Нет, подумала она, и я не спешу. Я могла бы стоять здесь целую вечность и просто смотреть на тебя… желая оказаться в твоих объятиях и почувствовать твои губы на моих.
– Да. Я… должна поторапливаться, – произнесла она вслух.
– Вот невезение. Мы могли бы пойти попить кофе… или еще куда-нибудь.
Еще куда-нибудь… Она, чуть дрожа, перебрала варианты.
– Это было бы здорово.
Подталкиваемый другими пешеходами, устремившимися к переходу, Макаллистер подошел к ней почти вплотную. Его запах просто околдовал ее. Она теряла сознание.
– Я слышала, что на Пасху ты ездил в Аспен.
– Я был у Уитни. Я только что завершил первый этап строительства их нового дома.

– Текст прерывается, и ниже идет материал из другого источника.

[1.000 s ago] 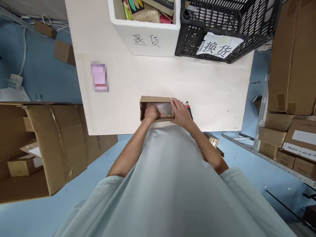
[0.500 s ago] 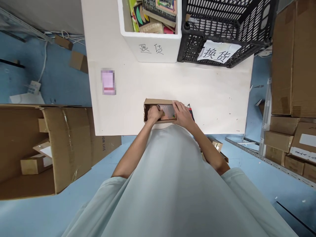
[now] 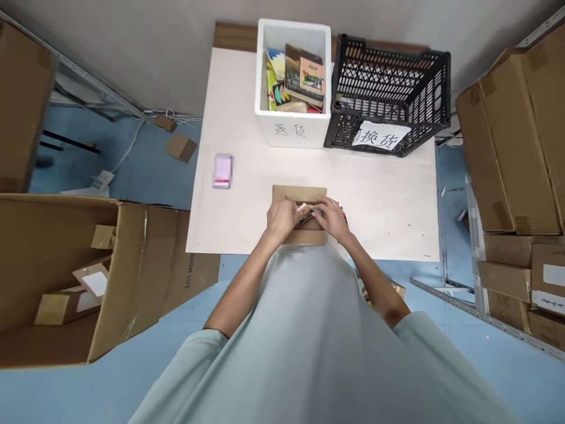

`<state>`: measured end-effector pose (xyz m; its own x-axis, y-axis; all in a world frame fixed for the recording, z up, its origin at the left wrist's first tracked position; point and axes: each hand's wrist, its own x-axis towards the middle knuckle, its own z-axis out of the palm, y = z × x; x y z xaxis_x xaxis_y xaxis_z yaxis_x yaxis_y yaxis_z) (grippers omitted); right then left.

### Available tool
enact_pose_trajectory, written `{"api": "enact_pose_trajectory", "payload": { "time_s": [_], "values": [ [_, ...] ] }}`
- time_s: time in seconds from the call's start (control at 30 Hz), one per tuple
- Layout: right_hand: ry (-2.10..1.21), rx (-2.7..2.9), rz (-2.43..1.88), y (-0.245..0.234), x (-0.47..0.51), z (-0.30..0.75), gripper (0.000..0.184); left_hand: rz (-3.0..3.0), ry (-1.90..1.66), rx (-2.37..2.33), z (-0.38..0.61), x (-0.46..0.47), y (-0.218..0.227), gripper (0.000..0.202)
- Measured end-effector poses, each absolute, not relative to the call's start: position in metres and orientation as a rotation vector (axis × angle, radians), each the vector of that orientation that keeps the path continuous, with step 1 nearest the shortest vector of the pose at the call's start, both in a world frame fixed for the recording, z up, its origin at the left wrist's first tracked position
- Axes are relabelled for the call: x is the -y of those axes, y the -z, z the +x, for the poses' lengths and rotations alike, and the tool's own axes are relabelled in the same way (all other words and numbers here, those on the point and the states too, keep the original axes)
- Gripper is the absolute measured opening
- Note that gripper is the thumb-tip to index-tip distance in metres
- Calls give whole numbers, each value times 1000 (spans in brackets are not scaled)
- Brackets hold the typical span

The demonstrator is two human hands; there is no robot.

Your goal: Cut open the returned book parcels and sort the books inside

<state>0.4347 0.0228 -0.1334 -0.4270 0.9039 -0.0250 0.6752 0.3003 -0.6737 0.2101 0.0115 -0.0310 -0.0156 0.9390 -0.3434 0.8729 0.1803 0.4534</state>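
Observation:
A small cardboard box (image 3: 301, 193) stands at the table's front edge, its flaps spread to the back and the front. Over its opening is a small flat item (image 3: 305, 213), tan with coloured bits along one edge; its kind is hard to make out. My left hand (image 3: 281, 219) pinches the item's left side, fingers curled. From the other side, my right hand (image 3: 332, 219) has thumb and fingers closed on its right end. Just past the right hand lies a red and black tool (image 3: 344, 217), mostly hidden.
On the white table (image 3: 379, 200) stand a white foam bin (image 3: 293, 131) of books and a black plastic crate (image 3: 391, 112) with a paper label. A blurred pink card-like thing (image 3: 223, 171) lies left. A large open carton (image 3: 132, 277) is at left, stacked cartons (image 3: 507, 277) at right.
My left hand has come up out of the box, and my right hand has left the box's rim for the item. The box's flaps are spread wider. The view has tilted up.

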Motion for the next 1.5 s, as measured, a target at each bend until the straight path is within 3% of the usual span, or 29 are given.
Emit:
{"api": "enact_pose_trajectory", "payload": {
  "time_s": [0.23,0.33,0.6,0.67,0.83,0.93,1.07,1.23,1.37,1.5],
  "values": [
    [-929,2183,-1485,118,-22,431,21,1799,-311,-1850,174,-15,-26,14],
    [-966,2059,-1436,102,-20,429,29,1746,-452,-1780,156,-23,-54,13],
    [-1229,1441,-1194,39,-4,411,42,1523,-712,-1422,132,-54,-116,46],
    [-1117,1375,-1221,19,3,411,39,1499,-732,-1409,131,-61,-129,47],
    [-480,1483,-1284,-22,21,409,38,1456,-809,-1486,139,-74,-153,31],
    [-314,1717,-1241,-25,25,402,40,1430,-812,-1509,149,-78,-159,25],
    [-268,1808,-1284,-16,19,396,28,1386,-803,-1547,157,-79,-156,22],
    [-337,1661,-1230,-33,14,400,29,1386,-970,-1416,158,-66,-141,50],
    [-631,1351,-1169,-61,13,400,28,1297,-1113,-1305,165,-43,-123,71],
    [-961,1193,-1147,-66,12,397,37,1154,-1168,-1200,177,-18,-108,69]
  ]
}}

– В нем, конечно, еще нельзя жить?
Он покачал головой.
– Марк и Пола сняли соседний дом. Марк предпочитает сам следить за тем, что делают строители. Но там проблем не будет. Джек Брок – отличный строитель.

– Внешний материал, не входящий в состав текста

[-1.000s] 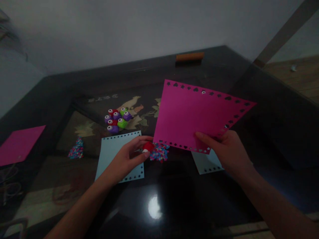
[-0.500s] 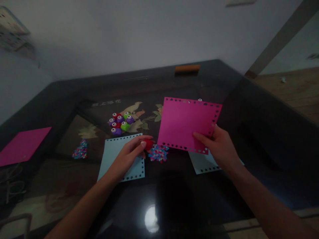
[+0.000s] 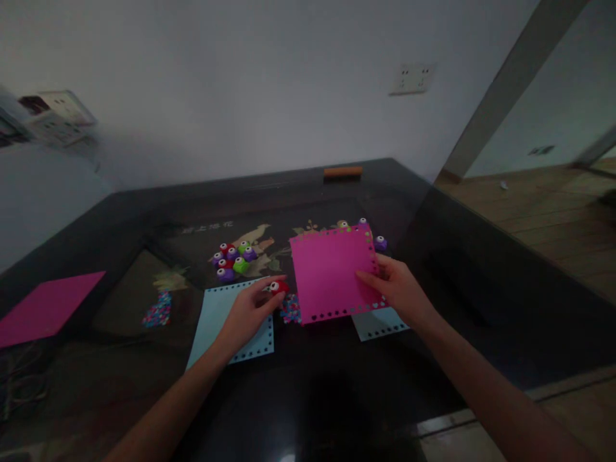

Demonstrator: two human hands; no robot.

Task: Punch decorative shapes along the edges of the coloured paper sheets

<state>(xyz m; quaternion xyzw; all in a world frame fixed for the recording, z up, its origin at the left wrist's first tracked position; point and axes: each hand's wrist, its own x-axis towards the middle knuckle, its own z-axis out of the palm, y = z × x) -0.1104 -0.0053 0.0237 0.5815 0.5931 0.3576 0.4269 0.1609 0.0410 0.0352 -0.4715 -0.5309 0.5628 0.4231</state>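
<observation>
My right hand [image 3: 399, 290] pinches the right edge of a magenta paper sheet [image 3: 330, 273] whose borders are punched with small shapes; the sheet hangs low over the dark glass table [image 3: 337, 398]. My left hand [image 3: 250, 309] grips a small red craft punch [image 3: 278, 287] and rests over a pale blue punched sheet [image 3: 214, 317]. A heap of coloured paper confetti [image 3: 290, 310] lies between the hands, partly under the magenta sheet. A second pale blue sheet [image 3: 378, 323] lies beneath my right hand.
A cluster of purple, red and green punches [image 3: 234, 258] sits behind the blue sheet, and a few more [image 3: 363, 231] lie past the magenta sheet. Another confetti heap [image 3: 158, 310] and a magenta sheet [image 3: 45, 307] lie left. An orange bar [image 3: 342, 171] rests at the far edge.
My right hand has lowered the magenta sheet down and leftward toward the table. The head has tilted up, showing more wall. My left hand has stayed on the red punch.
</observation>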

– И… Тиффани тоже была там? – Вопрос вылетел быстрее, чем она смогла остановиться.
– Ну какое же представление без клоуна? – Он ухмыльнулся.

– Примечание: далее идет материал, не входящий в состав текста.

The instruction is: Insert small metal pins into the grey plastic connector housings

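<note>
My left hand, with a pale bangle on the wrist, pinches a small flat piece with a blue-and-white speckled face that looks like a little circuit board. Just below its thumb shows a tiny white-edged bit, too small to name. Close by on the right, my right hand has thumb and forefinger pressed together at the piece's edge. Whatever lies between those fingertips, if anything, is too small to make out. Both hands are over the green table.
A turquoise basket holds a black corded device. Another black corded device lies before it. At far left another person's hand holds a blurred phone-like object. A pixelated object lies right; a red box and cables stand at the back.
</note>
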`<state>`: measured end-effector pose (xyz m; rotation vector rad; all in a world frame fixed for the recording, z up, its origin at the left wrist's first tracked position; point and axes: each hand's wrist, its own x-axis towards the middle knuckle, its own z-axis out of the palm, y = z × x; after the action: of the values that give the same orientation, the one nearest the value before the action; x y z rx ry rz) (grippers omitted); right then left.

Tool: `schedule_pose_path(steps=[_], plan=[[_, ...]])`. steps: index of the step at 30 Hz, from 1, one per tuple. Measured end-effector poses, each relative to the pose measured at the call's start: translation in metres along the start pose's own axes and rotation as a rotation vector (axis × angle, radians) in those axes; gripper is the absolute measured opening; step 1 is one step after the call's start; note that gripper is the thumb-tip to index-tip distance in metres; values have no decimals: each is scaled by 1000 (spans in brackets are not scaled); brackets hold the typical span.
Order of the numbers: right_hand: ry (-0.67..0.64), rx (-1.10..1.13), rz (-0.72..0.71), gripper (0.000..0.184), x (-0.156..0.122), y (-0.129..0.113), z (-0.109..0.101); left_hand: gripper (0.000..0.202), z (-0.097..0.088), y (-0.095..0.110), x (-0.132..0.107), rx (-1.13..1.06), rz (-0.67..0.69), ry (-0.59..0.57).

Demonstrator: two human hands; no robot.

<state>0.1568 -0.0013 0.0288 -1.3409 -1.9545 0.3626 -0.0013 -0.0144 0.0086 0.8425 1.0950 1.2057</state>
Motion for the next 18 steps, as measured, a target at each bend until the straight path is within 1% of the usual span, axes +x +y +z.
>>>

– Да, говорят, без клоунов не бывает… – Перед мысленным взором Стефани промелькнули яркие, как фотографии, образы мисс Уитни и Макаллистера на лыжах, потом те же двое, уже без лыж, в акробатической позе на овчине перед камином. Тут Стефани усилием воли изменила последнюю картинку, убрав теплый домашний уют, и погрузила любовников по шею в снег, где их пылкое желание охладело, а тела посинели. – Ну, я очень рада, что ты так хорошо провел время.
– Тиффани хорошо провела время. – Его глаза улыбались. – В первый же день на горном склоне она встретила Энрико Кабидо, итальянского плейбоя-миллионера, и они с тех пор не расстаются.
Ее сердце слегка сбилось с ритма. Значит, он больше не связан с этой обворожительной блондинкой. Стефани безжалостно приказала сердцу успокоиться: какая ей разница, встречаются эти двое или нет!
– Ты как будто не очень расстроен тем, что она тебя оставила?
– Оставила?
– Разве ты не был ее постоянным кавалером последнее время?
– Ты, очевидно, подразумеваешь, что мы были… любовниками?
– А вы не были?
– Отец Тифф помог мне начать дело в этом городе, Стефани. Я только кончил университет и был настолько обременен студенческими займами, что думал, никогда в жизни не расплачусь. Он поручил мне оформление офиса новой ветви его бизнеса в Кембридже и рекомендовал меня своим знакомым. Я ему многим обязан… И если этот долг включает иногда роль эскорта его дочери – когда ей необходимо, – то я не против. Тифф знает, что почем.
– Что почем?
Его взгляд опустился на ее губы и задержался.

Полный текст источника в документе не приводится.